Directions for this task >>
Would you restate the data exactly as given?

Given information >>
- - - - -

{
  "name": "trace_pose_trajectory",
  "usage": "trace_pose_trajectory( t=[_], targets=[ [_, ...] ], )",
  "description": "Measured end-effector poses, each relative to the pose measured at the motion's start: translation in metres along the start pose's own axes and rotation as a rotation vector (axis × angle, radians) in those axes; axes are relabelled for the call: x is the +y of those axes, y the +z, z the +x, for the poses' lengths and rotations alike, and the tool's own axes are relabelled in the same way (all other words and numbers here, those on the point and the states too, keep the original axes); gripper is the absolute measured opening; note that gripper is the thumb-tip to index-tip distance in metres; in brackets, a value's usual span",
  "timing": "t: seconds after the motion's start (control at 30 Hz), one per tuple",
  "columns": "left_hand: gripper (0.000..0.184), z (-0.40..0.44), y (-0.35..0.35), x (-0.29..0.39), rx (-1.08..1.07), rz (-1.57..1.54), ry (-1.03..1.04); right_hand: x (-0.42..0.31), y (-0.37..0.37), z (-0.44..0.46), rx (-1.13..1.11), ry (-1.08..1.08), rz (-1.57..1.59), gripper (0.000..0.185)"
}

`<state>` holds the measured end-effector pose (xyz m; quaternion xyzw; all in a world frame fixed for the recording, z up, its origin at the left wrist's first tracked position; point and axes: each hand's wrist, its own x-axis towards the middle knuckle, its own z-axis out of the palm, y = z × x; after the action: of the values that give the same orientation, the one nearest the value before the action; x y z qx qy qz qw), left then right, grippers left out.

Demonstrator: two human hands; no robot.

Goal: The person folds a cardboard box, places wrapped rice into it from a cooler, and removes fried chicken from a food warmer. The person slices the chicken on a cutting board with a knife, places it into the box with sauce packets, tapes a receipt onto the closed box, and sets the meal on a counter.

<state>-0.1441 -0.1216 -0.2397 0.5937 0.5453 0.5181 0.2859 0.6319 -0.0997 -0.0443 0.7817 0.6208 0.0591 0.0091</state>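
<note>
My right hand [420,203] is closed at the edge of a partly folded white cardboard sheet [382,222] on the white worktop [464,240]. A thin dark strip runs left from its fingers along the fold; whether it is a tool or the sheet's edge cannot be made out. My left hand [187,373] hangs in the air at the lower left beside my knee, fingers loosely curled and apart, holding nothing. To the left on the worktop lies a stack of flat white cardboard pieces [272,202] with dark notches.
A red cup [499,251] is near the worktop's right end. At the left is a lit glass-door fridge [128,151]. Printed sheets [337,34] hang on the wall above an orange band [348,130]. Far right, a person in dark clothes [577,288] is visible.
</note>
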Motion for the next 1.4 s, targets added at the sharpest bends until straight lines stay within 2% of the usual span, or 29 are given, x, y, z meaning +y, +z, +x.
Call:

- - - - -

Solved problem >>
{
  "name": "trace_pose_trajectory",
  "usage": "trace_pose_trajectory( t=[_], targets=[ [_, ...] ], )",
  "description": "Measured end-effector poses, each relative to the pose measured at the motion's start: translation in metres along the start pose's own axes and rotation as a rotation vector (axis × angle, radians) in those axes; axes are relabelled for the call: x is the +y of those axes, y the +z, z the +x, for the poses' lengths and rotations alike, and the tool's own axes are relabelled in the same way (all other words and numbers here, those on the point and the states too, keep the original axes); gripper is the absolute measured opening; note that gripper is the thumb-tip to index-tip distance in metres; in brackets, a value's usual span",
  "timing": "t: seconds after the motion's start (control at 30 Hz), one per tuple",
  "columns": "left_hand: gripper (0.000..0.184), z (-0.40..0.44), y (-0.35..0.35), x (-0.29..0.39), rx (-1.08..1.07), rz (-1.57..1.54), ry (-1.03..1.04); right_hand: x (-0.42..0.31), y (-0.37..0.37), z (-0.44..0.46), rx (-1.13..1.11), ry (-1.08..1.08), rz (-1.57..1.59), gripper (0.000..0.185)"
}

`<state>` holds the measured end-effector pose (xyz m; quaternion xyzw; all in a world frame fixed for the recording, z up, its origin at the left wrist's first tracked position; point and axes: each hand's wrist, its own x-axis towards the middle knuckle, its own z-axis out of the palm, y = z × x; after the action: of the values that give the same orientation, the one nearest the value before the action; x y z qx qy qz qw), left then right, grippers left out.

Demonstrator: two human hands; no robot.

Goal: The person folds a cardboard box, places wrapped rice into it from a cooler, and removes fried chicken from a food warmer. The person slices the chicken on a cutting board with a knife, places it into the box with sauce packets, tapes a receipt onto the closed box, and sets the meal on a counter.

<state>-0.1441 -0.1216 -0.2397 0.5937 0.5453 0.5181 0.2859 0.6319 -0.0997 -0.0443 0.7817 0.6208 0.0591 0.0091</state>
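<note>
My right hand [420,203] is closed at the edge of a partly folded white cardboard sheet [382,222] on the white worktop [464,240]. A thin dark strip runs left from its fingers along the fold; whether it is a tool or the sheet's edge cannot be made out. My left hand [187,373] hangs in the air at the lower left beside my knee, fingers loosely curled and apart, holding nothing. To the left on the worktop lies a stack of flat white cardboard pieces [272,202] with dark notches.
A red cup [499,251] is near the worktop's right end. At the left is a lit glass-door fridge [128,151]. Printed sheets [337,34] hang on the wall above an orange band [348,130]. Far right, a person in dark clothes [577,288] is visible.
</note>
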Motion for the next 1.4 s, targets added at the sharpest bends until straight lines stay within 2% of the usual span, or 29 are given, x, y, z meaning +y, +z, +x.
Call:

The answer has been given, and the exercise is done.